The US government is stockpiling the smallpox drug Arestvyr, which can be used in combination with the smallpox vaccine to offer double protection. The government is also paying for each course of treatment as part of its efforts to prepare for a possible bioterrorism attack. As of 2013, the US had stockpiled 300 million doses of the smallpox vaccine, up from 15 million in 2001. The US government has also rebuilt its vaccine supply and completed a detailed plan for handling a smallpox attack.

The smallpox vaccine contains the live vaccinia virus, and while it is safe and effective for use in persons at high risk of exposure to the smallpox virus, it is not recommended for the general public. The vaccine does not contain the smallpox virus and cannot give someone smallpox. However, people who have been vaccinated may still experience mild symptoms such as a rash, fever, and head and body aches. The vaccine also does not give lifelong immunity, and previously vaccinated individuals may need to be revaccinated in a smallpox emergency.
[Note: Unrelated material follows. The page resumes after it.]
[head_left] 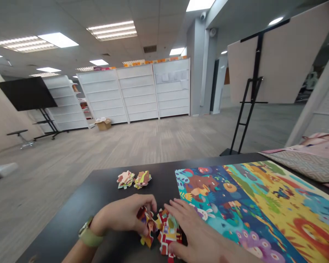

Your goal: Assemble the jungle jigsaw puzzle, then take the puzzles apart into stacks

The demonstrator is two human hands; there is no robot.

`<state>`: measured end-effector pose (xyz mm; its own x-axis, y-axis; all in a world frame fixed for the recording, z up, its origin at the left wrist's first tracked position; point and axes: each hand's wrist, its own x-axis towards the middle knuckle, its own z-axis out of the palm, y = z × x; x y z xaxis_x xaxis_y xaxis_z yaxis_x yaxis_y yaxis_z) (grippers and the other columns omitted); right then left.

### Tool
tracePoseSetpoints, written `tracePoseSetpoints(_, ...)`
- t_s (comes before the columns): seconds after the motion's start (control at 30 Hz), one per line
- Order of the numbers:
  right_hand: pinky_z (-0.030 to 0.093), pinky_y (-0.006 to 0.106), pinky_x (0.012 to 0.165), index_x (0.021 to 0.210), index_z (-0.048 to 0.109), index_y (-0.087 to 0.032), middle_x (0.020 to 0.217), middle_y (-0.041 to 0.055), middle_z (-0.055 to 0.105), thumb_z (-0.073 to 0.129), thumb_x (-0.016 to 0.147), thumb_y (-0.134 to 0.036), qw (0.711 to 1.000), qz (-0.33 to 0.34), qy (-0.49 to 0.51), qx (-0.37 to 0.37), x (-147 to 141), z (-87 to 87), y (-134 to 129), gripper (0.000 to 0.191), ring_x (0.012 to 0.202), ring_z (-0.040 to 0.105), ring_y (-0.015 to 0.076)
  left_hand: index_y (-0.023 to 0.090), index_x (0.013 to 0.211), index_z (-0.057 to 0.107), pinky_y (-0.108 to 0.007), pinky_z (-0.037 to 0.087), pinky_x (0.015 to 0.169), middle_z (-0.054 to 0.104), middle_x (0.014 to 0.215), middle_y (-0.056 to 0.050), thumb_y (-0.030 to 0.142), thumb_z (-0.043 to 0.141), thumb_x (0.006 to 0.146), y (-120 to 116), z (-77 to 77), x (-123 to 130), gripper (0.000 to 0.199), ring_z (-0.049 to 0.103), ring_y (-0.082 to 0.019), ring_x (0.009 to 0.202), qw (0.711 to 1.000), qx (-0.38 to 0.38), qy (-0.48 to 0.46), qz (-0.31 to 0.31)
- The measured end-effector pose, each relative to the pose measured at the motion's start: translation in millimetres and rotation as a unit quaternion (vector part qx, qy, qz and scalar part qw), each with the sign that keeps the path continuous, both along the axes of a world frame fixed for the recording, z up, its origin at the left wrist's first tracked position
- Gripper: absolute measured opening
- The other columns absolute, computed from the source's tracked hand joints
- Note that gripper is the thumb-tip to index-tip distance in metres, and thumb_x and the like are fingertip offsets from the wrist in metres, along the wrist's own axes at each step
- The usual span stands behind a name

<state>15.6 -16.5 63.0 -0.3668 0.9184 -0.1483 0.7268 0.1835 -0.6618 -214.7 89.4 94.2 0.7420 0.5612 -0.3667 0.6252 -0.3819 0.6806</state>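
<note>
Could spill and mix.
With left hand [126, 214], clamps fingers on yellow-and-brown cardboard jigsaw pieces [150, 233]; with right hand [196, 231], curves fingers around red-and-white cardboard jigsaw pieces [167, 236] over flat black surface [101, 188], cannot tell if clamped; could topple either by pressing unevenly.

Single head-worn view looks from above and behind the fingers [178, 209], forward and down. Left hand [123, 213] and right hand [199, 233] sit close to the lens, low in frame; table [98, 197] extends past the fingers, white shelves [137, 93] stand well beyond them.
</note>
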Motion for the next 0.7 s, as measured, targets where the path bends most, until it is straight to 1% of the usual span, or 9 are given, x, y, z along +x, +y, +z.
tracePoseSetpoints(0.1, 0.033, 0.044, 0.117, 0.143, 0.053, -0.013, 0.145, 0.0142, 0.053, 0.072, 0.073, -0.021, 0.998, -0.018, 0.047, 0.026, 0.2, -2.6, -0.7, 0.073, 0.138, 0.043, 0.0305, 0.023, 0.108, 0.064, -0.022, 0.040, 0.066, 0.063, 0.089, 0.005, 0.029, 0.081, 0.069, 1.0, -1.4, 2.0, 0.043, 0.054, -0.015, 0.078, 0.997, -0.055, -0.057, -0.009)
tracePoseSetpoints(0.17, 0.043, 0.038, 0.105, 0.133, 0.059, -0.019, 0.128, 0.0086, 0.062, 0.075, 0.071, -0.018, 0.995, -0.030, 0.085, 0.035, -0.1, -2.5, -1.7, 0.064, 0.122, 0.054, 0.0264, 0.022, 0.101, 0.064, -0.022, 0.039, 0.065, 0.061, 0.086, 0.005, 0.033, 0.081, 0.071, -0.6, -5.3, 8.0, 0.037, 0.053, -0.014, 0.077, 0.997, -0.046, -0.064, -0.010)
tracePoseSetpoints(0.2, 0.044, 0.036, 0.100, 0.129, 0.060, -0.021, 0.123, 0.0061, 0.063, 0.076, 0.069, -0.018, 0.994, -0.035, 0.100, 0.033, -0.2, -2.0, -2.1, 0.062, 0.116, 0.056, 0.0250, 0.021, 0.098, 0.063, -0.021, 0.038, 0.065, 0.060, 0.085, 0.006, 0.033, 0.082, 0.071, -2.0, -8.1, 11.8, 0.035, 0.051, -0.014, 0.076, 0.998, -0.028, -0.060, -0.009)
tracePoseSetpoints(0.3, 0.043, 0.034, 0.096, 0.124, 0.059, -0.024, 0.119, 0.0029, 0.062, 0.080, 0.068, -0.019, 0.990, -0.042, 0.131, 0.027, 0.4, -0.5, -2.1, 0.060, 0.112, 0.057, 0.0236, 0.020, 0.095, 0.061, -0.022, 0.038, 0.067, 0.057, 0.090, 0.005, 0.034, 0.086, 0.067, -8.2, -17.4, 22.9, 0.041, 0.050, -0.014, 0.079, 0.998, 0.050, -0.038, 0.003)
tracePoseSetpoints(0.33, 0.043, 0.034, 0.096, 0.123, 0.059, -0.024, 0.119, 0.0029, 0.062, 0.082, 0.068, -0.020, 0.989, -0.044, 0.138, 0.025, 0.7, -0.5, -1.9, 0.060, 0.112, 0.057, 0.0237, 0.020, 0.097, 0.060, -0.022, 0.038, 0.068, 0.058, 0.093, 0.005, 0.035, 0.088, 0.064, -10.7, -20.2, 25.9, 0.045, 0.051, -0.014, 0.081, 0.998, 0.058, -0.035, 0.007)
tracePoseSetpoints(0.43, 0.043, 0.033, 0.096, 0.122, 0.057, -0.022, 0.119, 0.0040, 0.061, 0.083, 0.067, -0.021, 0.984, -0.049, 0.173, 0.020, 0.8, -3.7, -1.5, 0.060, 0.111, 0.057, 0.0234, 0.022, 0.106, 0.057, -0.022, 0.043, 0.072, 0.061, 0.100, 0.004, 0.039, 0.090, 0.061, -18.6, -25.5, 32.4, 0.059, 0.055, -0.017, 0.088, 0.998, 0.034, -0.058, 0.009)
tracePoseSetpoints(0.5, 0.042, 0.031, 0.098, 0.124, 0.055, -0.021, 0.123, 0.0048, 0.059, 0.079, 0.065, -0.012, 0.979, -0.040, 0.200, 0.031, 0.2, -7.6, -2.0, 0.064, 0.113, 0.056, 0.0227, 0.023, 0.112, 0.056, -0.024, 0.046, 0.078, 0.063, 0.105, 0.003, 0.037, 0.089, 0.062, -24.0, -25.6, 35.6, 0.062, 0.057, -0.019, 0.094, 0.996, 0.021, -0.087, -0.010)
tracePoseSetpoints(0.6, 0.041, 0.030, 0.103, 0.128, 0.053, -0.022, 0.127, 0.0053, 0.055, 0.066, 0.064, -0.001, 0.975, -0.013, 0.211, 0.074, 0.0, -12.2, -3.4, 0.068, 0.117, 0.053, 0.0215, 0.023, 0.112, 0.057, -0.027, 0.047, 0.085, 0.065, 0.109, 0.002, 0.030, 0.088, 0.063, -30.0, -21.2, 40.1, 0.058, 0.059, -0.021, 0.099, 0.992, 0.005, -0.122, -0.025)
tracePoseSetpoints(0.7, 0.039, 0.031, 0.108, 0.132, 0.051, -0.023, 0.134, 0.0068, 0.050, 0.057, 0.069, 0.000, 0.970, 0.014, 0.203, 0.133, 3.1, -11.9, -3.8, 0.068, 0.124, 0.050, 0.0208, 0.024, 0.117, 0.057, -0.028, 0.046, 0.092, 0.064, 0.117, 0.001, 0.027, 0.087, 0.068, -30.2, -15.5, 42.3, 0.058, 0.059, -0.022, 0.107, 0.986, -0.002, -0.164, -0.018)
If smallpox were used in a bioterrorist attack, public health authorities would likely find out once the first infected person went to a hospital for treatment of an unknown illness. Local public health authorities would then alert state and federal public health officials, who would work to diagnose the disease. If smallpox is confirmed, the CDC, along with state and local public health authorities, would put into place their plans to respond to a bioterrorist attack with smallpox.

Frequently asked questions

Smallpox vaccines are not available to the general public in the USA. However, there are enough vaccines stockpiled to immunize everyone who might need it in the event of an emergency.

The smallpox vaccine is only recommended for people at high risk of exposure to the smallpox virus. In 2003, a program was started to vaccinate key healthcare professionals.

The smallpox vaccine contains live vaccinia virus. It is not administered with a hypodermic needle but with a bifurcated (two-pronged) needle that is dipped into the vaccine solution.